According to the Centers for Disease Control (CDC), one in every three adults in the United States have hypertension (high blood pressure), but only about 50% of those with hypertension have it under control.
A study published April 2012 in the American Journal of Clinical Nutrition found folic acid intake to impact the development of hypertension.
Study participants included 4400 individuals between the ages of 18 – 30 years-old without high blood pressure. Over the following twenty years participant blood pressure was evaluated six times. Participants also completed three dietary history questionnaires. One questionnaire was completed at the start of the study, a second during the study, and the third and final dietary questionnaire at the study conclusion (20 years).
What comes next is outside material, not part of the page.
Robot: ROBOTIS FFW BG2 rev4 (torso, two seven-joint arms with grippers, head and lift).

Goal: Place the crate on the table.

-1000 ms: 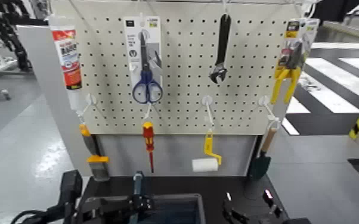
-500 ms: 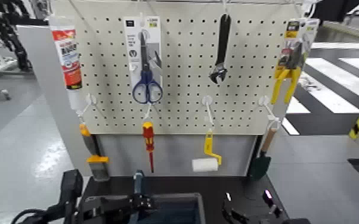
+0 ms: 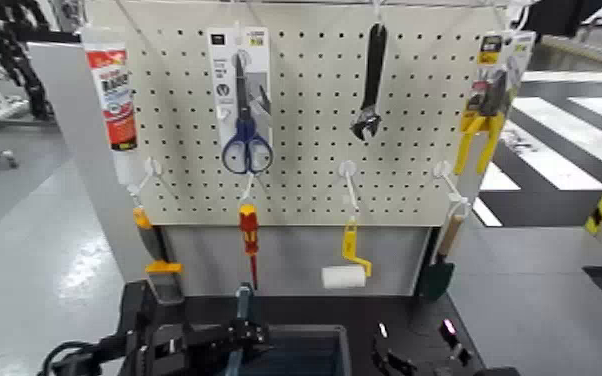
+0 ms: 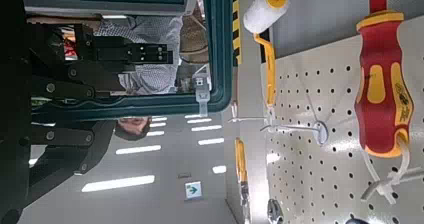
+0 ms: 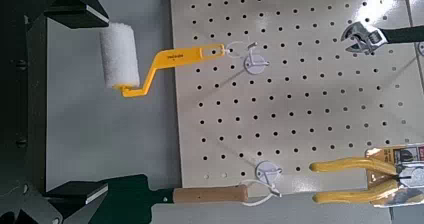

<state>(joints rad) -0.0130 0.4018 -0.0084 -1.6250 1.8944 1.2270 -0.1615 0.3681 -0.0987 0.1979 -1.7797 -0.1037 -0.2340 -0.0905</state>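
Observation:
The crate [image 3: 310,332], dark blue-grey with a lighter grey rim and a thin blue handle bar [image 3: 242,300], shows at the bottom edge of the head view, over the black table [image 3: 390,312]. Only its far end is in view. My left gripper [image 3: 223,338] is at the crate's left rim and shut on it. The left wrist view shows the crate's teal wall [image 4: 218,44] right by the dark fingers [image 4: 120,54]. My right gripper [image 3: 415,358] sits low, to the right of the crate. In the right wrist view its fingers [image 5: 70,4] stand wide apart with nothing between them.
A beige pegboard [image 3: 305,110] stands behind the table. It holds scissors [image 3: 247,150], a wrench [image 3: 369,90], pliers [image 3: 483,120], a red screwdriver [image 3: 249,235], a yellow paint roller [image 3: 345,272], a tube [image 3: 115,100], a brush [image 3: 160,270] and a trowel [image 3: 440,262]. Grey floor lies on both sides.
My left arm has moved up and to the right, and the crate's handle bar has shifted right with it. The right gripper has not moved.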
During the 20 year period, 989 individuals developed hypertension. Individuals consuming diets with the highest folate levels were 52% less likely to develop high blood pressure compared to those with the lowest folic acid intake.
Serum folate measurements during the study confirmed the correlation between folic acid and high blood pressure development.
Some food sources of folate include:
Beans (kidney, lima, mung, navy, garbanzo)
Black eyed peas
A folate deficiency can be cause by numerous factors, such as alcohol, birth control pills, corticosteroids, non-steroidal anti-inflammatory drugs, and hydrochlorothiazide. Some folate deficiency symptoms may include birth defects, depression, increased risk of infection, drowsiness, graying hair, insomnia, irritability, and slow or weakened pulse.
It’s currently recommended to consume up to 400 micrograms of folate daily. Folate is a B vitamin, which means it is water soluble and leaves the body quickly. Therefore, your diet needs to include sources of folate throughout the day. High doses of folate should only be used under a physician’s care.